--- TASK DESCRIPTION ---
Make an exact copy of all the entries shown below.

Dataset entries:
::::
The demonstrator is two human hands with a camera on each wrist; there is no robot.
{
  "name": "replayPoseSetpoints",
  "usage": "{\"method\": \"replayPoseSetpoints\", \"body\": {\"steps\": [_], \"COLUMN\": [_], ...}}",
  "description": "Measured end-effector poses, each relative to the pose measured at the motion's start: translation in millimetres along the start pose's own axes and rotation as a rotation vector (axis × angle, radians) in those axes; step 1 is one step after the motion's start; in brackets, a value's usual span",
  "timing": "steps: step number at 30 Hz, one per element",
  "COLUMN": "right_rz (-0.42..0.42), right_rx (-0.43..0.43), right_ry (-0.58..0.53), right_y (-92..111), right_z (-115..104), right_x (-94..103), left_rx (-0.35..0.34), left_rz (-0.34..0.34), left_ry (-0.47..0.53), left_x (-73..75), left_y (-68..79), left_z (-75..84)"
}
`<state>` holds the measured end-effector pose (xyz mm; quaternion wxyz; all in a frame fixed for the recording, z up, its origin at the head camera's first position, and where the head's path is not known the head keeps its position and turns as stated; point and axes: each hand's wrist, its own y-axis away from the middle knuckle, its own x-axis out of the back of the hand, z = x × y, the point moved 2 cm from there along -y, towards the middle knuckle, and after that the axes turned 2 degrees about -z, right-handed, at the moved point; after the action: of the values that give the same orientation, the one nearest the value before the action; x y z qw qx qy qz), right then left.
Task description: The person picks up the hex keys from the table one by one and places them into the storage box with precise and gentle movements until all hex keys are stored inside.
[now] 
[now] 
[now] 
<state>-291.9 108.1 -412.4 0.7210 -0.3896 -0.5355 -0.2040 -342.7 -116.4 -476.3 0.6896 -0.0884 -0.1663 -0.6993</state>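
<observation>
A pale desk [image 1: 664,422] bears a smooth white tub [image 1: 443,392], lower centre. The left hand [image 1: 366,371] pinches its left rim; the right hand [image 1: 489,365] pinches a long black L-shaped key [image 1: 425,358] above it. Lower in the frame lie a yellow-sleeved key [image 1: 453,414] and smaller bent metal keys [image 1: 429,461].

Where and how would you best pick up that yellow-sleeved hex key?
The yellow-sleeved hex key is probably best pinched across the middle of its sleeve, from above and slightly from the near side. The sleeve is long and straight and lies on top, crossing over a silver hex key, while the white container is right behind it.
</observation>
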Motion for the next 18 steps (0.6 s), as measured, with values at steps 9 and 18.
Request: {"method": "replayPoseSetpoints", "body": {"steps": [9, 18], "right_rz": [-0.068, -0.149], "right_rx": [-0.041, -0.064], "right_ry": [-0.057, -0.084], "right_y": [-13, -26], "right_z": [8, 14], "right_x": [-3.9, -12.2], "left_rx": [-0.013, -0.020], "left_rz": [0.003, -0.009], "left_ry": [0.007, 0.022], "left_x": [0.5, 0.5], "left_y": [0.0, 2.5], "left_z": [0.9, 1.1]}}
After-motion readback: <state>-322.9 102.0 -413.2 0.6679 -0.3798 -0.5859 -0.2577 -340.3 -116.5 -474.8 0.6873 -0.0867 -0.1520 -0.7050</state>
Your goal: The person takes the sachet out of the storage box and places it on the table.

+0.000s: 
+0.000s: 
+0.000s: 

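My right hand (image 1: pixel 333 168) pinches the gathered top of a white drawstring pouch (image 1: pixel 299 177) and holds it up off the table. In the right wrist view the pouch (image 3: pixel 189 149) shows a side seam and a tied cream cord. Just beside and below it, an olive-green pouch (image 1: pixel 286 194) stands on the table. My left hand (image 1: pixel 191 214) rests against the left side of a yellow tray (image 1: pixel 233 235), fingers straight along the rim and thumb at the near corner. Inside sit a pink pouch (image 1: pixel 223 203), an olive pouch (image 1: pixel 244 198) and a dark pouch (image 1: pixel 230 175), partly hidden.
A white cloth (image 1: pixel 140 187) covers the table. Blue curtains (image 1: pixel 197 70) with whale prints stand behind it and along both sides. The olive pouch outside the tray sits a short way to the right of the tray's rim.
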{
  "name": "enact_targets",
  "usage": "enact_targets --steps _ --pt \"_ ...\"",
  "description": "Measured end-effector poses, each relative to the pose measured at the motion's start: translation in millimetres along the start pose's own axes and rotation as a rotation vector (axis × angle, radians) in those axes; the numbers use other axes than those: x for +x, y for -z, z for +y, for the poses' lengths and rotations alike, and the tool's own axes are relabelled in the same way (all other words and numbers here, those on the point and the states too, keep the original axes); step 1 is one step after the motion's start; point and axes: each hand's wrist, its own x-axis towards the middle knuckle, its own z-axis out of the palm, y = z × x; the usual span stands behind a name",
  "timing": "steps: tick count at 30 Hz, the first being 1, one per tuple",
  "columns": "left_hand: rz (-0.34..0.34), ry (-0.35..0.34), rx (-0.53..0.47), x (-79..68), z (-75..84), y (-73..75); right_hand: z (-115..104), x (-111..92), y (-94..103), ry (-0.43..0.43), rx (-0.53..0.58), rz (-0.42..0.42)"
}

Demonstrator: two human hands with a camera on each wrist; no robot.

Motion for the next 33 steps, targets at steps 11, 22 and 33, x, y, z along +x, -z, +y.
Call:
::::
--- EXERCISE RESPONSE ---
The demonstrator is two human hands with a camera on each wrist; there is no robot.
{
  "name": "replayPoseSetpoints",
  "usage": "{\"method\": \"replayPoseSetpoints\", \"body\": {\"steps\": [_], \"COLUMN\": [_], ...}}",
  "description": "Measured end-effector poses, each relative to the pose measured at the motion's start: translation in millimetres along the start pose's own axes and rotation as a rotation vector (axis × angle, radians) in those axes; step 1 is one step after the motion's start; in brackets, a value's usual span",
  "timing": "steps: step number at 30 Hz, one per element",
  "COLUMN": "right_rz (-0.42..0.42), right_rx (-0.43..0.43), right_ry (-0.58..0.53), right_y (-92..111), right_z (-115..104), right_x (-94..103), left_rx (-0.35..0.34), left_rz (-0.34..0.34), left_ry (-0.47..0.53), left_x (-73..75), left_y (-68..79), left_z (-75..84)"
}
`<state>` holds the measured end-effector pose (xyz mm; quaternion wxyz; all in a frame fixed for the recording, z up, its origin at the head camera's first position, and where the head's path is not known the head keeps its position and turns as stated; point and axes: each hand's wrist, its own y-axis away from the middle knuckle, its own x-axis out of the back of the hand, z = x × y, the point moved 2 cm from there along -y, towards the middle knuckle, and after that the axes turned 2 degrees about -z, right-handed, at the moved point; after the action: of the values that give the same orientation, the one nearest the value before the action; x y z qw qx qy qz), right then left.
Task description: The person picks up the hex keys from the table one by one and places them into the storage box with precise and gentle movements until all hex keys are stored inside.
[now] 
[now] 
[now] 
<state>-291.9 108.1 -412.4 0.7210 -0.3896 -0.5355 -0.2040 -342.7 -116.4 -476.3 0.6896 -0.0884 -0.1663 -0.6993</state>
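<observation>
A pale desk [image 1: 664,422] bears a smooth white tub [image 1: 443,392], lower centre. The left hand [image 1: 366,371] pinches its left rim; the right hand [image 1: 489,365] pinches a long black L-shaped key [image 1: 425,358] above it. Lower in the frame lie a yellow-sleeved key [image 1: 453,414] and smaller bent metal keys [image 1: 429,461].

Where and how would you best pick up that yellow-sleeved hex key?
The yellow-sleeved hex key is probably best pinched across the middle of its sleeve, from above and slightly from the near side. The sleeve is long and straight and lies on top, crossing over a silver hex key, while the white container is right behind it.
</observation>
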Motion for the next 18 steps (0.6 s), as measured, with values at steps 9 and 18.
Request: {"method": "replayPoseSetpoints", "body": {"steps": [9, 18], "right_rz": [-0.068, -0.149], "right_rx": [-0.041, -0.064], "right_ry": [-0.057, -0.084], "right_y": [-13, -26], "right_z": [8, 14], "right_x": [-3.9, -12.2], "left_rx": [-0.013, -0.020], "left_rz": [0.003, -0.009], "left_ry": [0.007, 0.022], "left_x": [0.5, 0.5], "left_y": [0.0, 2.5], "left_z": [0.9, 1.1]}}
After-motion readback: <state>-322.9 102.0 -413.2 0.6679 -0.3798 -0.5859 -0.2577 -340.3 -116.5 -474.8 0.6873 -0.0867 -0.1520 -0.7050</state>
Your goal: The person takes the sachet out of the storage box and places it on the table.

+0.000s: 
+0.000s: 
+0.000s: 

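My right hand (image 1: pixel 333 168) pinches the gathered top of a white drawstring pouch (image 1: pixel 299 177) and holds it up off the table. In the right wrist view the pouch (image 3: pixel 189 149) shows a side seam and a tied cream cord. Just beside and below it, an olive-green pouch (image 1: pixel 286 194) stands on the table. My left hand (image 1: pixel 191 214) rests against the left side of a yellow tray (image 1: pixel 233 235), fingers straight along the rim and thumb at the near corner. Inside sit a pink pouch (image 1: pixel 223 203), an olive pouch (image 1: pixel 244 198) and a dark pouch (image 1: pixel 230 175), partly hidden.
A white cloth (image 1: pixel 140 187) covers the table. Blue curtains (image 1: pixel 197 70) with whale prints stand behind it and along both sides. The olive pouch outside the tray sits a short way to the right of the tray's rim.
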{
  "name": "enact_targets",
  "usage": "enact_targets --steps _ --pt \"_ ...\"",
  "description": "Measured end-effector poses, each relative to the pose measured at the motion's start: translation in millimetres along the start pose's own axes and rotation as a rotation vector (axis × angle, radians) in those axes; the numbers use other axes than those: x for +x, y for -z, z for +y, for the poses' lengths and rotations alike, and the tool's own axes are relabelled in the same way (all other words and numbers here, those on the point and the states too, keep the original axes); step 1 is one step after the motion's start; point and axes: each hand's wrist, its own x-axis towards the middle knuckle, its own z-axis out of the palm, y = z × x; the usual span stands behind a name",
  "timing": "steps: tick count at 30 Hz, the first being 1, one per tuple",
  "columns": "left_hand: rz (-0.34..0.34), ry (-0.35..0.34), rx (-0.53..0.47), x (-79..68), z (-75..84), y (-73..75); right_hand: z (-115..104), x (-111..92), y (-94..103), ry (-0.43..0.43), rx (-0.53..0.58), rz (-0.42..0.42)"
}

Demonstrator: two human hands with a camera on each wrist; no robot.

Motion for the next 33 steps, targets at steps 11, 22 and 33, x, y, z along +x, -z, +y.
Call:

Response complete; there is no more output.